Summary
holding that fired school district superintendent was entitled to pre-termination hearing
Summary of this case from Williams v. Canton Pub. Sch. Dist.Opinion
No. 17-60157
05-14-2018
Willie Griffin, Esq., Bailey & Griffin, for Plaintiff–Appellant. Robert Fant Stacy, Jr., Daniel, Coker, Horton & Bell, P.A., Oxford, MS, Philip Martin Levy, Esq., U.S. Attorney's Office, Northern District of Mississippi, Oxford, MS, for Defendants–Appellees.
Willie Griffin, Esq., Bailey & Griffin, for Plaintiff–Appellant.
Robert Fant Stacy, Jr., Daniel, Coker, Horton & Bell, P.A., Oxford, MS, Philip Martin Levy, Esq., U.S. Attorney's Office, Northern District of Mississippi, Oxford, MS, for Defendants–Appellees.

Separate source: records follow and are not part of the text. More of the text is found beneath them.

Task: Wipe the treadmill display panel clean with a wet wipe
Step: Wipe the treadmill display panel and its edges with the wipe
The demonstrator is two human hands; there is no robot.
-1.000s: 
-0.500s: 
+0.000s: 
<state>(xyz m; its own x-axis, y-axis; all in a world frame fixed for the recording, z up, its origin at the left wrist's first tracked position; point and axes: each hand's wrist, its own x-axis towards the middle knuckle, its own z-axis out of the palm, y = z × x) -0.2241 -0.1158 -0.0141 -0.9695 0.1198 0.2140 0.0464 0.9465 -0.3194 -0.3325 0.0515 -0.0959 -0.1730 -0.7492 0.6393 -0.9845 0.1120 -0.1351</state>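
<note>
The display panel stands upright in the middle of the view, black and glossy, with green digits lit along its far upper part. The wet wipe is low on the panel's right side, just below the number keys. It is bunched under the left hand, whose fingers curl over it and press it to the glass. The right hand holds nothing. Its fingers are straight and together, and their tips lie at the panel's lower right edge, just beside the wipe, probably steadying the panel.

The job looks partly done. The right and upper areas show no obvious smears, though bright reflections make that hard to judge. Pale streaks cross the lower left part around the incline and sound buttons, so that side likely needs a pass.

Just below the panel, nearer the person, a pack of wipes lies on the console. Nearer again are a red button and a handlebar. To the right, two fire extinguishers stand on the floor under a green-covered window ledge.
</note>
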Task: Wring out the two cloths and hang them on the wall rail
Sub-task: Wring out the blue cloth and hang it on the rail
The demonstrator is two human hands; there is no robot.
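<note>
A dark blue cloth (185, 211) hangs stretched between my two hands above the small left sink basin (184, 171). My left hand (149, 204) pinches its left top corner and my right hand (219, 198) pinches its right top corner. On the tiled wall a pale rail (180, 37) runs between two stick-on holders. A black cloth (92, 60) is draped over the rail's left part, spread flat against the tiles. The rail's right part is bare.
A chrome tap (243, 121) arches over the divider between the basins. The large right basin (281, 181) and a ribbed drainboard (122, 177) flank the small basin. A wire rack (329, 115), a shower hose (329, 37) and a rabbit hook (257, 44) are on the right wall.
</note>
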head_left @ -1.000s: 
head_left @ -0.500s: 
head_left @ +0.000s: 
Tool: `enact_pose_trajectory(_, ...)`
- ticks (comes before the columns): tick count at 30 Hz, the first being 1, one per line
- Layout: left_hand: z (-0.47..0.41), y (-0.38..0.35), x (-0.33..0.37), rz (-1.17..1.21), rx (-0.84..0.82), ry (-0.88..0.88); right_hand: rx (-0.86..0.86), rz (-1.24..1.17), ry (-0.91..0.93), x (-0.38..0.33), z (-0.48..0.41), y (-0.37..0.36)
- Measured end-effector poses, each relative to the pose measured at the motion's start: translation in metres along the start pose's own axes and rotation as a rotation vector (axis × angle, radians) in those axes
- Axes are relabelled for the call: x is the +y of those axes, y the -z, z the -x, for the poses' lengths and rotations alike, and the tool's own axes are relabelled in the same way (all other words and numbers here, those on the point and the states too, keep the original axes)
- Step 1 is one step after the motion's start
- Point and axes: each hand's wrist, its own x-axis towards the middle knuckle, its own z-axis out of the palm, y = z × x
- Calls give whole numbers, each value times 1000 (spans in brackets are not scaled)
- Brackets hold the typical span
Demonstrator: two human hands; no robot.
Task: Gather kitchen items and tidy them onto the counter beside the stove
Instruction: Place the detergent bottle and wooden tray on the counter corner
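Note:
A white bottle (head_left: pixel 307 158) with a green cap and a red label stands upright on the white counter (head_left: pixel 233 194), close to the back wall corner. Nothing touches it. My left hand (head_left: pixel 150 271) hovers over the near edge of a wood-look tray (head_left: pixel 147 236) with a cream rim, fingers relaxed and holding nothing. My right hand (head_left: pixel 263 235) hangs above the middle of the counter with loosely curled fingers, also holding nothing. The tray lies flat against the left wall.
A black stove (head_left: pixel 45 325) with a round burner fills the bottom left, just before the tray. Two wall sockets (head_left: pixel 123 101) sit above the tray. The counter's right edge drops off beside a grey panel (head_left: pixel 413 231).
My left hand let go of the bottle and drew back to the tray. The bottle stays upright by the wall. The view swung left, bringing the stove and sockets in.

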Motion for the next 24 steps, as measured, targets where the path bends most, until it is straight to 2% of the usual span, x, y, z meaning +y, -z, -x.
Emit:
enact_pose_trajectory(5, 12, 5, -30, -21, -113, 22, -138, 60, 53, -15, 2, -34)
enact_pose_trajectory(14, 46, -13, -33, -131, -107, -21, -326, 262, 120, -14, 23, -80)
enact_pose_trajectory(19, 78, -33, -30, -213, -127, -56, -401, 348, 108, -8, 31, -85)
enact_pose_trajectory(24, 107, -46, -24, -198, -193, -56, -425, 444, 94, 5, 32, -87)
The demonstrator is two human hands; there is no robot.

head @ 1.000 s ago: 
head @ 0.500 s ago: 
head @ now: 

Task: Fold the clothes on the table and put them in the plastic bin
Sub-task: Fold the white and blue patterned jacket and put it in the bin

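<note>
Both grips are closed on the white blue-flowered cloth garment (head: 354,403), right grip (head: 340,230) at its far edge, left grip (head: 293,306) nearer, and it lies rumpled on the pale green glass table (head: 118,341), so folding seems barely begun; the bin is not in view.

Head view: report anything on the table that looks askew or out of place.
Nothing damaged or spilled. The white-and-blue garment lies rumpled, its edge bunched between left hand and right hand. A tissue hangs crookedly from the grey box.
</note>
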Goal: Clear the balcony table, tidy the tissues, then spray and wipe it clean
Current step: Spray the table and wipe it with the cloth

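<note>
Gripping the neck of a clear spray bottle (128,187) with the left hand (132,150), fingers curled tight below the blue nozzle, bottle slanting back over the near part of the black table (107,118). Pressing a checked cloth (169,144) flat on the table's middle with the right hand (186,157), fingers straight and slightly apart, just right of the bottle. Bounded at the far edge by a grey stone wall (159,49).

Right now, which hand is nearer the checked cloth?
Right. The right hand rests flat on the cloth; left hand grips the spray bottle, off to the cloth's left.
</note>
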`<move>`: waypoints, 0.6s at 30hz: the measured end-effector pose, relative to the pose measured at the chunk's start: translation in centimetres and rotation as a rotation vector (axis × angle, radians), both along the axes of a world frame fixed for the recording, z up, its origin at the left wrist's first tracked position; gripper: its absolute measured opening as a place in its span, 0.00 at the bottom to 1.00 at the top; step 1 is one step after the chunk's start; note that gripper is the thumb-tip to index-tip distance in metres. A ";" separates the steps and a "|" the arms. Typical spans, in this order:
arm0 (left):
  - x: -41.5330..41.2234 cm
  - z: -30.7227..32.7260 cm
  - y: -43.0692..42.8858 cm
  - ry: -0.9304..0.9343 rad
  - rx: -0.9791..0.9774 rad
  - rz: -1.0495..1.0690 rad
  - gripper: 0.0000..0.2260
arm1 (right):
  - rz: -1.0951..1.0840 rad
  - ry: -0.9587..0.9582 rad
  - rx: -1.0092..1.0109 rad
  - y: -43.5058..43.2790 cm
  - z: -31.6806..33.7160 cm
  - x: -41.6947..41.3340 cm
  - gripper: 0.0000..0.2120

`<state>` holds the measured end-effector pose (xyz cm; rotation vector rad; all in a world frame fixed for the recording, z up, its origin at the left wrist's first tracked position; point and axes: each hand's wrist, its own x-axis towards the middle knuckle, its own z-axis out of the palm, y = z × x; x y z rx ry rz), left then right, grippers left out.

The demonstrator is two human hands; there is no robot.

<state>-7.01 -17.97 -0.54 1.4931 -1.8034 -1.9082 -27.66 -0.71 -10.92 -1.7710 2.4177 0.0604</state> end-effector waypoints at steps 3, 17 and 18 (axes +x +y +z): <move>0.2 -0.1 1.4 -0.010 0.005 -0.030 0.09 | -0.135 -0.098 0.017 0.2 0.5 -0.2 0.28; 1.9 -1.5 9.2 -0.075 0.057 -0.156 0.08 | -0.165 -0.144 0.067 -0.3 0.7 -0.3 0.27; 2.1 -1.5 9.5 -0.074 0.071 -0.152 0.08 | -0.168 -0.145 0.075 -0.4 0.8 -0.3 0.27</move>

Before KING, ELROD, and GRAVES, Circuit Judges.
JAMES E. GRAVES, JR., Circuit Judge:
Greenwood Public School District (GPSD) hired Montrell Greene as superintendent of schools in April 2013. Greene's contract initially provided for a three-year term of employment. GPSD later extended the contract through June 2018. On January 4, 2016, three members of the GPSD Board of Trustees—Deirdre Mayes, Randy Clark, and Samantha Milton—called a special meeting and voted to terminate Greene's employment. Greene was present at the meeting but was neither informed of the basis for his termination nor given an opportunity to address the Board. The following day, Greene received a letter from GPSD's attorney stating that he had been "terminated for cause ... effective January 4, 2016."
Greene filed suit in federal district court against GPSD, Mayes, Clark, and Milton (hereinafter, "Defendants"). His complaint set forth a number of federal and state law claims, but only one of those claims is at issue in this appeal. Pursuant to 42 U.S.C. § 1983, Greene claimed that Defendants violated the Due Process Clause of the Fourteenth Amendment by depriving him of his property interest in his job as superintendent without "provid[ing] [him] a hearing or the opportunity to present a defense before the Board." Defendants moved to dismiss under Rule 12(b)(6) of the Federal Rules of Civil Procedure. The district court granted that motion and dismissed all of Greene's claims. Greene appeals.
Greene filed a general notice of appeal but did not brief or argue any aspect of his other claims. Consequently, we deem those other claims abandoned and do not consider them in this appeal.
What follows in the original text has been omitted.